Samedi 10 novembre, à M'Toulouse, l'antenne spéciale lancée par Radio France, depuis le début de la crise, pour les Toulousains
Tous bénévoles, les animateurs et les techniciens se sont mis au service des sinistrés. Ce matin, Henri Farreny et Serge Biechlin débattent. Le patron d'AZF redit son incompréhension: après un mois d'investigations, rien n'explique l'accident. Farreny essaie d'analyser les responsabilités de l'Etat et des industriels dans cette cascade de négligences et d'erreurs. «Vous êtes excessif, monsieur Farreny», lance Biechlin. Non, il n'est pas excessif, Henri Farreny. Il parle très vite, c'est tout. Il a tant à dire! Ce 10 novembre, la femme d'Antoine Dudillot est toujours hospitalisée. Sa maison, toujours effondrée. Tous deux voudraient aller habiter un peu plus loin, pas trop quand même. Quand on a été marié toute sa vie à la Poudrerie, on le reste malgré tout.
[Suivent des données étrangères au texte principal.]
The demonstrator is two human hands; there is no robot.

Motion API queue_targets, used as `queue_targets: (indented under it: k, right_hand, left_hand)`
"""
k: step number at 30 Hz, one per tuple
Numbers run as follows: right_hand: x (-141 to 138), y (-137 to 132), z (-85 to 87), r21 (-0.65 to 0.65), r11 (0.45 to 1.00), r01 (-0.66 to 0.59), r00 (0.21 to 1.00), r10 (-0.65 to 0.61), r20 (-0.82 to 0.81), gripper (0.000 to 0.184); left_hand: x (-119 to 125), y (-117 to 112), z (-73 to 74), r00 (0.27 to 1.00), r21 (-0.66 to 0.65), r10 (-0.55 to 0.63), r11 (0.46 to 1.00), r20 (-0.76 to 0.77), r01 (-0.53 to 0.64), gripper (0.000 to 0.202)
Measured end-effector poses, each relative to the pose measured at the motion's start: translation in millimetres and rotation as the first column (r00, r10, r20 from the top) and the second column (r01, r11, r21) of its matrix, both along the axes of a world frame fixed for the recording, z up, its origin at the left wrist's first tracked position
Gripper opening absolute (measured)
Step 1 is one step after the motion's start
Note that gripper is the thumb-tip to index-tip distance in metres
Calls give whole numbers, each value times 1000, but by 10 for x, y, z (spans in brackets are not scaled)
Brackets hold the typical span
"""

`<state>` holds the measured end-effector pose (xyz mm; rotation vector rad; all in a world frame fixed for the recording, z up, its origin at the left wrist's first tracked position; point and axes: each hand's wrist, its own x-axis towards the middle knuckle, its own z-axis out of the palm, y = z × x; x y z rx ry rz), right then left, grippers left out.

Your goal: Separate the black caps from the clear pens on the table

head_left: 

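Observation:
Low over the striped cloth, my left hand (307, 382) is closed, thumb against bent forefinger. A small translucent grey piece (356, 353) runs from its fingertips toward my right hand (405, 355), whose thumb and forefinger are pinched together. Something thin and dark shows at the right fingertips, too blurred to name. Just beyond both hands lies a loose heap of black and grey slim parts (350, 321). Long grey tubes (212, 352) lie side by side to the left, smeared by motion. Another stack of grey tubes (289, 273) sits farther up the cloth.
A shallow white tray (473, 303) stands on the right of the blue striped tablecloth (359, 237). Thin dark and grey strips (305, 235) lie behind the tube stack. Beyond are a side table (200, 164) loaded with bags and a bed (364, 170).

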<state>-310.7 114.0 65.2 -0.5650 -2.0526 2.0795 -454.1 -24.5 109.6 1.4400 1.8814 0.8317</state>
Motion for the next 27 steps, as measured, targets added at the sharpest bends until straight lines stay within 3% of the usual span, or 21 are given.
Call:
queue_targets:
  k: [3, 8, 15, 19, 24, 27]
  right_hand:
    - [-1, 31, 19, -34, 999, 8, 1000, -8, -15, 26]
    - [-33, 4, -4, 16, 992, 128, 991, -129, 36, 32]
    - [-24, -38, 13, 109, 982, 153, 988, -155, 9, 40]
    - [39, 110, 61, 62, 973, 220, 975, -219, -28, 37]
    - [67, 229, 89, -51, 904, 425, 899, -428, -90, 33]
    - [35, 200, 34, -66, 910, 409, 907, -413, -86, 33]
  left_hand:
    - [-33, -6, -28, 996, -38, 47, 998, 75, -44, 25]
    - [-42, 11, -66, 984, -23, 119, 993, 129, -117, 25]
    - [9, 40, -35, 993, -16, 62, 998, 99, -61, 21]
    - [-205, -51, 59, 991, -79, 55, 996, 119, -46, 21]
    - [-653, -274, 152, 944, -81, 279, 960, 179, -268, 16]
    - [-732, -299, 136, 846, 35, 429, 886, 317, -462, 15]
Jean-François Grelier, lui, attend toujours qu'une décision soit prise pour son immeuble de la résidence du Parc. Va-t-il être démoli ou réparé? Autorités et assurances ne sont pas d'accord. Du nouveau? «Oui, rien.» Hervé Sansonetto, le patron du Bikini, attend aussi la décision pour sa discothèque. Tout dépend d'une autre décision, plus fondamentale: le pôle chimique va-t-il fermer ou non? On dit que la décision pourrait être annoncée le 30 novembre, lors du grand débat avec Lionel Jospin prévu au Capitole. «Finalement, on a la société qu'on mérite», murmure Sansonetto. Les malades de Marchant sont toujours éparpillés sur quatre départements. L'auraient-ils mérité? «Autrefois, raconte Marie Duval, l'hôpital s'appelait Braqueville. Les Toulousains disaient: ''Quand le vent d'autan souffle, on entend crier les fous de Braqueville.''» Aujourd'hui, les fous se sont tus. Toulouse ne sait plus d'où vient le vent. Il commence à faire très froid dans la Ville rose.